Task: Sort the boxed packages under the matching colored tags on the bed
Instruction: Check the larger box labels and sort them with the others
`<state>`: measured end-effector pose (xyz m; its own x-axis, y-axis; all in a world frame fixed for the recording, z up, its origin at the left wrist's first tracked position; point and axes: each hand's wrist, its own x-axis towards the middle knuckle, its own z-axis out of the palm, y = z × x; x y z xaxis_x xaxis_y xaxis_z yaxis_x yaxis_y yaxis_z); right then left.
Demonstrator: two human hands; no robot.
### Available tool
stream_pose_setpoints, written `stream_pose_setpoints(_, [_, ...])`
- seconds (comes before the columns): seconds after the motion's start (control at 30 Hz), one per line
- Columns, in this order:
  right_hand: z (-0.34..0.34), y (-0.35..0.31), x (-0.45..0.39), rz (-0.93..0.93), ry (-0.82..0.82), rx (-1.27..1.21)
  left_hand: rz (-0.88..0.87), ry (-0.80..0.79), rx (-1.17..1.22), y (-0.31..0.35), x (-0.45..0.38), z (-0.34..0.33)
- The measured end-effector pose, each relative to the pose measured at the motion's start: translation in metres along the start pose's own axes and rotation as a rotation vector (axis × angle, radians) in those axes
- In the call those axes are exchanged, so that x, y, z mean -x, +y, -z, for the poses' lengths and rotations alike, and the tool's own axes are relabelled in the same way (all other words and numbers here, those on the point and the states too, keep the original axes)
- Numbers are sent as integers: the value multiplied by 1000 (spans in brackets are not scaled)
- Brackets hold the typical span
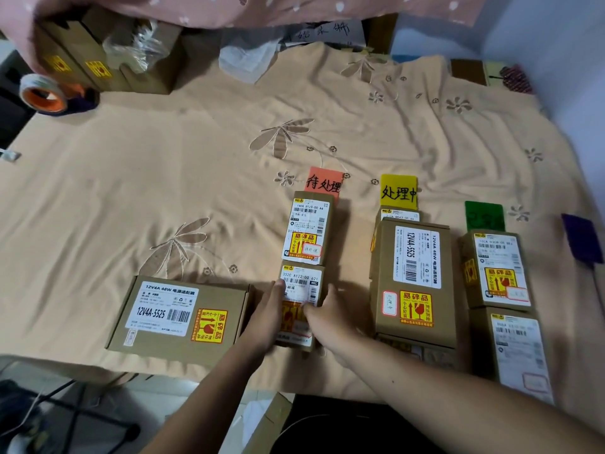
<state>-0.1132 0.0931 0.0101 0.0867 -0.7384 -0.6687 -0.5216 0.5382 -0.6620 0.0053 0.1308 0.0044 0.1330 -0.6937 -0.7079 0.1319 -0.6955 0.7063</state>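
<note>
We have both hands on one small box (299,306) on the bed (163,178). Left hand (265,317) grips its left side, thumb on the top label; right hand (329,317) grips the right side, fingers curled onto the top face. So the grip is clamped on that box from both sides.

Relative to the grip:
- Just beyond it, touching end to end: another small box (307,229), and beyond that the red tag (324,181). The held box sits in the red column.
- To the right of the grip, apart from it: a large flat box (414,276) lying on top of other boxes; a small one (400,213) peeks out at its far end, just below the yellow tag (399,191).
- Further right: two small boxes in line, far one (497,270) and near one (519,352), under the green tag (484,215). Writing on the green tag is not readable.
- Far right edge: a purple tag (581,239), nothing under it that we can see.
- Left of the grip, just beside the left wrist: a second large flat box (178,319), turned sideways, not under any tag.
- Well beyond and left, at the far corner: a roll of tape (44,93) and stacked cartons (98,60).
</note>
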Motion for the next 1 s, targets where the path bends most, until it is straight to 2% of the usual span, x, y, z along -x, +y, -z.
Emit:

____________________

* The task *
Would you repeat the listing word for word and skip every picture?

* Solution to this exercise *
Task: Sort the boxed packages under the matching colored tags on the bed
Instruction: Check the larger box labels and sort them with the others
`<state>`: measured end-effector pose (xyz m; its own x-axis, y-axis; all in a world frame fixed for the recording, z up, its origin at the left wrist's first tracked position; point and axes: each hand's wrist, its own x-axis towards the middle knuckle, its own z-axis out of the palm, y = z × x; x y z xaxis_x xaxis_y xaxis_z yaxis_x yaxis_y yaxis_z); right then left.
Demonstrator: two human hands; no robot.
### Available tool
stream_pose_setpoints, written `stream_pose_setpoints(_, [_, ...])`
- seconds (comes before the columns): seconds after the motion's start (control at 30 Hz), one per line
- Columns, in this order:
  right_hand: z (-0.34..0.34), y (-0.35..0.31), x (-0.45..0.39), rz (-0.93..0.93), ry (-0.82..0.82), rx (-1.27..1.21)
  left_hand: rz (-0.88..0.87), ry (-0.80..0.79), rx (-1.17..1.22), y (-0.31..0.35), x (-0.45..0.38), z (-0.34..0.33)
- The measured end-effector pose, each relative to the pose measured at the motion's start: translation in metres along the start pose's own axes and rotation as a rotation vector (axis × angle, radians) in those axes
- In the call those axes are exchanged, so that x, y, z mean -x, +y, -z, for the poses' lengths and rotations alike, and the tool's own axes are relabelled in the same way (all other words and numbers here, those on the point and the states too, keep the original axes)
- Numbers are sent as integers: the value multiplied by 1000 (spans in brackets are not scaled)
- Brackets hold the typical span
<state>-0.1132 0.0931 0.0101 0.0867 -0.7384 -0.6687 -0.5216 0.5382 -0.6620 0.0053 0.1308 0.0044 0.1330 -0.6937 -0.7079 0.1319 -0.6955 0.7063</state>
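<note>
We have both hands on one small box (299,306) on the bed (163,178). Left hand (265,317) grips its left side, thumb on the top label; right hand (329,317) grips the right side, fingers curled onto the top face. So the grip is clamped on that box from both sides.

Relative to the grip:
- Just beyond it, touching end to end: another small box (307,229), and beyond that the red tag (324,181). The held box sits in the red column.
- To the right of the grip, apart from it: a large flat box (414,276) lying on top of other boxes; a small one (400,213) peeks out at its far end, just below the yellow tag (399,191).
- Further right: two small boxes in line, far one (497,270) and near one (519,352), under the green tag (484,215). Writing on the green tag is not readable.
- Far right edge: a purple tag (581,239), nothing under it that we can see.
- Left of the grip, just beside the left wrist: a second large flat box (178,319), turned sideways, not under any tag.
- Well beyond and left, at the far corner: a roll of tape (44,93) and stacked cartons (98,60).
</note>
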Motion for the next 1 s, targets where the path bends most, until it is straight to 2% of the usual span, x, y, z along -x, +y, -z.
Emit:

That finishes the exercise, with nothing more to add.